Over that week on the Wakefield course, Mitzie and I became good friends and we agreed to keep in touch as she worked at the nearby Dewsbury Probation Office. Mitzie had been brought up in a very religious family and the happiest time of her week was Sunday Morning when she attended her Baptist Church in Huddersfield where she sang in the church choir.

According to my reading knowledge at the time, I knew that after the Emancipation of Slavery, the free men and women organised their own churches which were chiefly Baptist, followed by some Methodist, although other denominations played lesser roles. By the early 1900s, the Pentecostal movement emerged. Mitzie had been brought up in a revived Pentecostal religion where the congregation sang their hearts out. Being fascinated by all kinds of song and music, I told Mitzie that I’d like to visit her church one Sunday. She added that I’d be most welcome.

On the Sunday I visited Mitzie’s Pentecostal Church unannounced, there were only a few white faces in the congregation, but I was instantly made welcome. Mitzie was at the front looking towards the congregation. She was a member of the church choir. I will never forget when she moved from the second row of the Pentecostal choir to sing as ‘lead singer’ of the next hymn. This little woman who stood no more than five feet tall opened her mouth, and from it sprang the deepest singing voice I’d heard in many a year. She was the most beautiful singer.

I cannot remember the Gospel hymn Mitzie sang that day, but several years later in 2008, I heard Alexandra Burke, the ‘X’ Factor winner sing ‘Hallelujah’ and was blown away by her singing. My mind immediately went back twenty years or more to that Sunday morning in Huddersfield when another black-skinned singer blew me away. Every time I hear ‘Hallelujah, I remember Mitzie, even though ‘Hallelujah’ was not the song/hymn Mitzi had sung in the choir that day.

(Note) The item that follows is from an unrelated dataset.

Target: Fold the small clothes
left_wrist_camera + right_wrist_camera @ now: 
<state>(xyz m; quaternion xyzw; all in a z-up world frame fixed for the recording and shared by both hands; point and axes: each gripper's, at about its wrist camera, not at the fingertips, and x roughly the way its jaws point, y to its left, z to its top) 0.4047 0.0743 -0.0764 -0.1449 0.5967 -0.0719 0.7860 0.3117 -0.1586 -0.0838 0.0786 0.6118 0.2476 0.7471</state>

I dedicate today’s song to Janice Jagger and her husband, Colin, from Halifax. I have never met Janice or Colin face-to-face, but there are people in this life whose presence one never has to be in, in order to be touched by their humanity and loving concern. One never needs to witness the goodness of another to know of its existence in them. One doesn’t need to be best buddies with someone, to be aware of the character strengths and wholesomeness of that person. Truth, honesty, industriousness and compassion shouts out its presence in every whisper of want it hears. Janice Jagger is such a person; of that, I’d stake my life.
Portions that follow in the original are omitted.